▶ **WHAT IS BEING ASKED**: Read through the listing, and wherever a line holds the word "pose", return it.

▶ **RAW DATA**:
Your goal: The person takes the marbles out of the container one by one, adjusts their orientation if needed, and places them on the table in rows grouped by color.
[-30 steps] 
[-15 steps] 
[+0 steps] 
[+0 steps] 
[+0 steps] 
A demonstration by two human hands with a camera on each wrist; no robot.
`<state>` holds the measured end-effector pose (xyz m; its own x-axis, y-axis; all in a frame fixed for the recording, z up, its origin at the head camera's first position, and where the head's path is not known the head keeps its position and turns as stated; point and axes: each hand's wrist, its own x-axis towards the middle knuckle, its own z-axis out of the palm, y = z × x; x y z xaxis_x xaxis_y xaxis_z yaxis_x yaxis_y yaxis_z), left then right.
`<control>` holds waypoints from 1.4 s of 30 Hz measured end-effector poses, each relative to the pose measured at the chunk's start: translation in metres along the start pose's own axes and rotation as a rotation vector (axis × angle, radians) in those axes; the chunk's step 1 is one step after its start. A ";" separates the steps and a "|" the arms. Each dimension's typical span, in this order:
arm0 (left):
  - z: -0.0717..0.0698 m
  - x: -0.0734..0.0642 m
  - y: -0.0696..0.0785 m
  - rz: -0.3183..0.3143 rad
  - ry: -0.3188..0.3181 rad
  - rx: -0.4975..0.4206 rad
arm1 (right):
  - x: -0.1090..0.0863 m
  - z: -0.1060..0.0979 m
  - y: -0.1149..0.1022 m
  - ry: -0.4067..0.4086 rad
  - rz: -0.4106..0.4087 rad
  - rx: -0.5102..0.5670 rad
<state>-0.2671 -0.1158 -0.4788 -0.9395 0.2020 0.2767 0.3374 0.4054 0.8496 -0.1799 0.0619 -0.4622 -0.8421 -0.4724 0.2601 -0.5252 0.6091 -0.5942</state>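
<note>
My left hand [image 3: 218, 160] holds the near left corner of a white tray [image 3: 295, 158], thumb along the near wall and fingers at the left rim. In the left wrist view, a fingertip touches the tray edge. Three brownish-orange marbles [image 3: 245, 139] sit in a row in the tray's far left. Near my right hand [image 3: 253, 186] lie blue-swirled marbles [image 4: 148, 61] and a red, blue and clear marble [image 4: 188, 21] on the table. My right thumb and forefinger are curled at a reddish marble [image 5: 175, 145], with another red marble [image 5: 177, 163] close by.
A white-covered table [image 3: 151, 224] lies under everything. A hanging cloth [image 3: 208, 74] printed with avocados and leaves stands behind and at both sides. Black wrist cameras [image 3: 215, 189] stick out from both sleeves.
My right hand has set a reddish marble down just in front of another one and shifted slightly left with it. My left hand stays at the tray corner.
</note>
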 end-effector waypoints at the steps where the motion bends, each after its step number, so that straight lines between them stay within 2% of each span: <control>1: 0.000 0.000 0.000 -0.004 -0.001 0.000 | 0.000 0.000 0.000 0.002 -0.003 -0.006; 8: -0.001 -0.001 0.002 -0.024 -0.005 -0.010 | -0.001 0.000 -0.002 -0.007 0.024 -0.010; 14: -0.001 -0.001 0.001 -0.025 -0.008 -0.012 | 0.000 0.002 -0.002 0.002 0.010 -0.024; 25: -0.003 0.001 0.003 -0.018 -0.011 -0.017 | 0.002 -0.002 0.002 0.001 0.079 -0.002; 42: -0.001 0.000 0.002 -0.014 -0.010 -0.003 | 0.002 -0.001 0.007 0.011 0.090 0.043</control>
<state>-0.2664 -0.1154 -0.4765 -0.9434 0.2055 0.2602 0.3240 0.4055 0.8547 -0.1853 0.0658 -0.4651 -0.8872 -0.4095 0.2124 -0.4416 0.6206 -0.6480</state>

▶ **TASK RESULT**:
`<state>` holds the measured end-effector pose (xyz m; its own x-axis, y-axis; all in a frame fixed for the recording, z up, its origin at the head camera's first position, and where the head's path is not known the head keeps its position and turns as stated; point and axes: each hand's wrist, its own x-axis towards the middle knuckle, its own z-axis out of the palm, y = z × x; x y z xaxis_x xaxis_y xaxis_z yaxis_x yaxis_y yaxis_z), left then right.
`<control>` holds waypoints from 1.4 s of 30 Hz measured end-effector poses, each relative to the pose measured at the chunk's start: translation in metres along the start pose's own axes and rotation as a rotation vector (axis × angle, radians) in those axes; the chunk's step 1 is one step after its start. A ";" separates the steps and a "|" the arms. Each dimension's typical span, in this order:

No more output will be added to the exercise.